WHAT THIS TASK INVOLVES =>
In the entries below, find the line containing "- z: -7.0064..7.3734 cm" and the line containing "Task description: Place". Copy those two lines and everything between them exactly, without the pictures.

----------------

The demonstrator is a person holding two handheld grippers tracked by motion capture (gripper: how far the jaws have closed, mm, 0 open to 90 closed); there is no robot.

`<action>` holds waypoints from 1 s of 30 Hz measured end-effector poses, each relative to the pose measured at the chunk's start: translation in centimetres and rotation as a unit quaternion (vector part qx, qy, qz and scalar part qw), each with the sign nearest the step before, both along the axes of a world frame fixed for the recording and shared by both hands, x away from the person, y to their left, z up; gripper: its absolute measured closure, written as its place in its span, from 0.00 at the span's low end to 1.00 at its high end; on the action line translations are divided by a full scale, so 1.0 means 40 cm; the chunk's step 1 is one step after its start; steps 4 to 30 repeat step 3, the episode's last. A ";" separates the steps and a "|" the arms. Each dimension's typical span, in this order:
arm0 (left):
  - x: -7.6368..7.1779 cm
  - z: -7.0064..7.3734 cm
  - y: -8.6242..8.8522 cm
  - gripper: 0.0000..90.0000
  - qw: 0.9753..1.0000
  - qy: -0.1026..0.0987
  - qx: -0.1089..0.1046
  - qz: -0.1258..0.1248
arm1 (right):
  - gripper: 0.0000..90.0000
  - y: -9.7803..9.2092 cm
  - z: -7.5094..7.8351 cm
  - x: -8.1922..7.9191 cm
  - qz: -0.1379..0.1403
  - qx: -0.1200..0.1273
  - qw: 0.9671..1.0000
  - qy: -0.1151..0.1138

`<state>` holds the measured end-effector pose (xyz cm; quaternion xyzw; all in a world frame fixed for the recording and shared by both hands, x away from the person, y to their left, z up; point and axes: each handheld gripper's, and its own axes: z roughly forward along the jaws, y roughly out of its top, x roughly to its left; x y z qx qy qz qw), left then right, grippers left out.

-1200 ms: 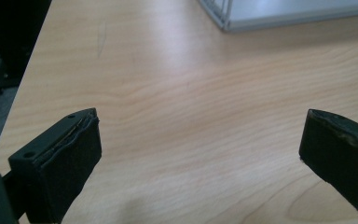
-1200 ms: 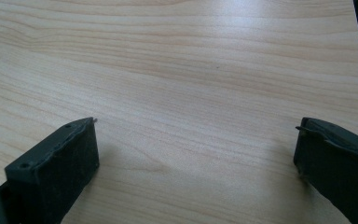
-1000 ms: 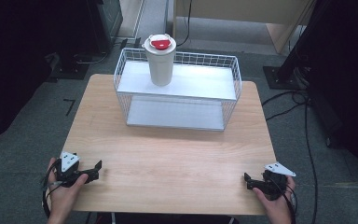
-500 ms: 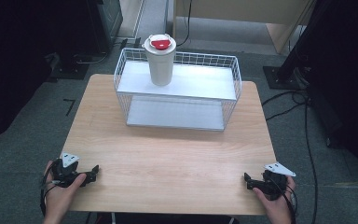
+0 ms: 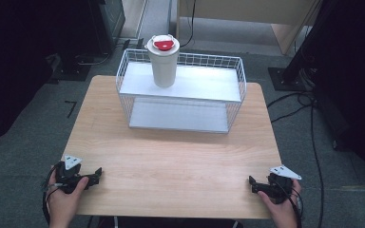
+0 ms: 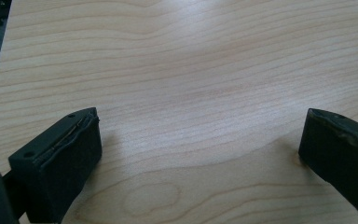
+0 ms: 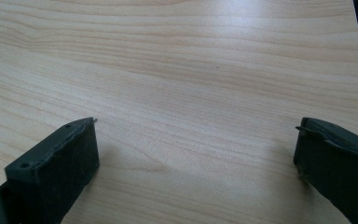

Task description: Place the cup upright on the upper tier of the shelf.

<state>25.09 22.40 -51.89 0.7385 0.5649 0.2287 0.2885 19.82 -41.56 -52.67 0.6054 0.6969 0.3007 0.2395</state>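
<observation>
The left tongs rest at about 7 o'clock on the pale wooden counter, and the right tongs at about 5 o'clock. Both stand with jaws spread wide and nothing between them; each gripper view shows only bare wood grain under the jaws.

The thing to handle, I judge, is the cream cylindrical tumbler with a white lid and red cap. It stands upright at about 11 o'clock on the upper white shelf of the white wire basket rack, well apart from both tongs.

To do the reach well, one gripper should come over the rack's wire rim, keep the jaws wide, and close on the tumbler's body below the lid, level, so it does not tip.

The lower shelf is partly masked by the wire, and the tumbler's foot is hard to make out.
</observation>
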 end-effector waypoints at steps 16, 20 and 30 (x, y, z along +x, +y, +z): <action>-0.002 0.000 -0.005 0.00 1.000 0.001 -0.001 0.008 | 0.00 0.000 0.000 0.000 0.000 0.000 1.000 0.000; -0.002 0.000 -0.005 0.00 1.000 0.001 -0.001 0.008 | 0.00 0.000 0.000 0.000 0.000 0.000 1.000 0.000; -0.002 0.000 -0.005 0.00 1.000 0.001 -0.001 0.008 | 0.00 0.000 0.000 0.000 0.000 0.000 1.000 0.000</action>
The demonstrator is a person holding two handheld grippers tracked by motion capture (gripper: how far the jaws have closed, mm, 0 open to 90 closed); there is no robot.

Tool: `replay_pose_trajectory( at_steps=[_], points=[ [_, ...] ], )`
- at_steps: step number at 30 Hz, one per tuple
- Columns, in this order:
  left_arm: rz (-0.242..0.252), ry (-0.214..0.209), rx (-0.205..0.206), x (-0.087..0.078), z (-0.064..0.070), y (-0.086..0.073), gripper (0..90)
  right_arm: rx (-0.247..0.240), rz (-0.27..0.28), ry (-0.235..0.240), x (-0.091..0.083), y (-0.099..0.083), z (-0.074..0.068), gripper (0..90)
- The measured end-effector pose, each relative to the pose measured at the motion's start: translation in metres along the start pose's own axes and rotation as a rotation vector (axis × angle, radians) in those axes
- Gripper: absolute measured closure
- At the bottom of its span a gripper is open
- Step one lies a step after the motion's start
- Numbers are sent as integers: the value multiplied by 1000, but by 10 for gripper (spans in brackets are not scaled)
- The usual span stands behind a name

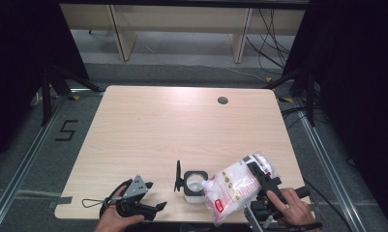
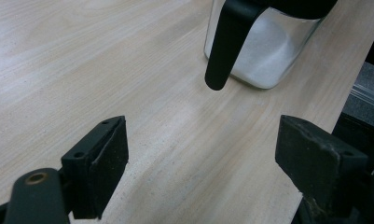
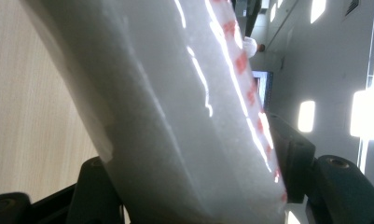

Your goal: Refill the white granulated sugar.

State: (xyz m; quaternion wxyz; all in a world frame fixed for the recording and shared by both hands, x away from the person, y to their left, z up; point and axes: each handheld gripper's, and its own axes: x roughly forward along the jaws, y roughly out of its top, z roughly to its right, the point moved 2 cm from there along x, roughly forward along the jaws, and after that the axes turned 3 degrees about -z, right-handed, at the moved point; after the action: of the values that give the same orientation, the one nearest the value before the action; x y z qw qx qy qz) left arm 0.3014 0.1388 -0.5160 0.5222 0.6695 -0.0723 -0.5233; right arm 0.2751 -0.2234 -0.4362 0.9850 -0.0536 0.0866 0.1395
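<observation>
- One bag (image 1: 237, 188) of white granules, clear plastic with red print, is held tilted above the near right part of the table (image 1: 182, 130); its lower end reaches over the jar. In the right gripper view the bag (image 3: 175, 116) lies between the two black jaws, pressed on both sides.
- One clear jar (image 1: 194, 186) with a black rim stands on the table near the front edge, between the two grippers. Its one black lid (image 1: 178, 176) stands up on edge at the jar's left side. In the left gripper view the jar (image 2: 264, 56) holds a layer of white granules at the bottom, and a black handle-like bar (image 2: 224, 46) hangs down in front of it.
- Right gripper (image 1: 261, 181): jaws clenched on the bag, held by the person's right hand (image 1: 291, 208) at the near right corner of the table.
- Left gripper (image 1: 148, 200): jaws released and wide apart, with nothing between them, low over bare table to the left of the jar; it is held by the left hand (image 1: 116, 217). In its own view the left gripper (image 2: 201, 158) points toward the jar, well short of it.
- One round hole (image 1: 223, 100) sits in the far right part of the table top.
- Count: one bag, one jar, one lid, two grippers.
</observation>
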Motion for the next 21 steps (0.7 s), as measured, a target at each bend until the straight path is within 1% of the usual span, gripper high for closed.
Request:
replay_pose_trajectory(
  at_steps=[1, 3, 4, 5, 6, 7, 9, 10, 11, 12, 14, 15, 16, 17, 19, 21],
  points=[
    [-3, 2, 2, 0, 0, 0, 167, -8, 11, -5, 0, 1, 1, 428],
    [-6, 0, 2, -1, 0, 0, 167, 1, 12, -6, 0, 2, 0, 428],
    [-14, 5, -13, -1, 0, 0, 167, 14, 11, -1, -1, 3, -1, 428],
    [-14, 5, -13, -1, 0, 0, 167, 14, 11, -1, -1, 3, -1, 428],
    [-11, 2, -18, -1, 0, 0, 167, -7, 15, -8, 0, 3, 1, 428],
    [-11, 2, -18, -1, 0, 0, 167, -13, 14, -9, 0, 2, 1, 428],
    [-2, -2, -26, 0, 1, 0, 167, 1, 0, 2, 0, 0, 0, 428],
    [-13, 6, -13, -1, 0, 0, 167, -8, 5, -5, 1, -1, 1, 428],
    [-16, 6, -8, -1, 0, 0, 167, 19, -10, 3, 1, -3, -1, 428],
    [-12, 5, -13, 0, 0, 0, 167, -9, -1, -8, 1, -3, 1, 428],
    [-4, -2, -17, 0, 1, 0, 167, -12, 3, -7, 1, -3, 1, 428],
    [2, 0, -15, 0, 1, 0, 167, 29, -20, 9, 0, -3, -2, 428],
    [0, 0, -1, 0, 0, 0, 167, 8, 0, -3, 0, -1, 0, 428],
    [-4, 2, 2, 0, 0, 0, 167, -11, 9, -12, -1, 1, 1, 428],
    [-7, 0, 4, -1, 0, 0, 167, -11, 13, -8, -1, 2, 1, 428],
    [-5, 5, 6, 0, -1, 0, 167, -15, 22, -16, -1, 3, 2, 428]
  ],
)
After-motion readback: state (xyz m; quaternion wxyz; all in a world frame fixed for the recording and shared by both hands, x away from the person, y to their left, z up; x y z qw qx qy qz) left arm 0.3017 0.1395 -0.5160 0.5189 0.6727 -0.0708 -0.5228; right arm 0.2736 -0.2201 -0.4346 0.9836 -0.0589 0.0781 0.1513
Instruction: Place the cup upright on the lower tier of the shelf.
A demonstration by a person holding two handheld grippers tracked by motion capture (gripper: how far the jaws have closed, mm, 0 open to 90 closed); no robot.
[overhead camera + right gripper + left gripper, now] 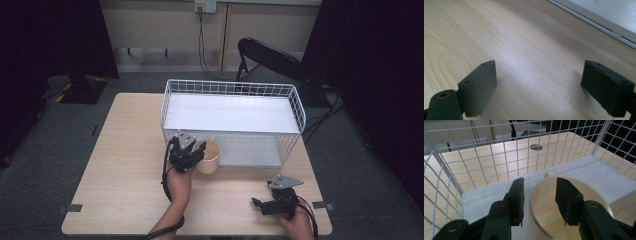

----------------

ANSWER =>
  - z: -7.0064..7.3734 cm
  - y: -8.6242..8.8522 cm
  - gripper: 0.0000..90.0000
  - qw: 0.9753..1.0000
  - qy: -0.1026..0.0987
  - qx: -0.1089..0.1046
  - qz: -0.1258..0.1248
arm1 (right):
  - gripper: 0.0000..90.0000
  - y: -9.7803..9.2092 cm
  - z: -7.5094..7.8351 cm
  - x: -8.1922..7.9191 cm
  - qz: -0.1379..0.1403
  - qx: -0.1200..0.1273
  - qw: 0.9671..1.0000
  - qy: -0.1151..0.1138

`<state>` holds the measured end-effector pose (xyz cm; quaternion xyzw; all in a world frame fixed for the recording and shared by both hands, x away from the person, y to their left, z up; point and axes: each handheld gripper's, and its own axes: z roughly forward along the jaws, y roughly out of its top, x roughly to its left; x y z qx qy qz qw), left then right, grippers left out.

-1200 ms: 
-1200 ms: 
-1000 ms: 
-500 ms: 
+0 ms: 
+0 ms: 
+0 ms: 

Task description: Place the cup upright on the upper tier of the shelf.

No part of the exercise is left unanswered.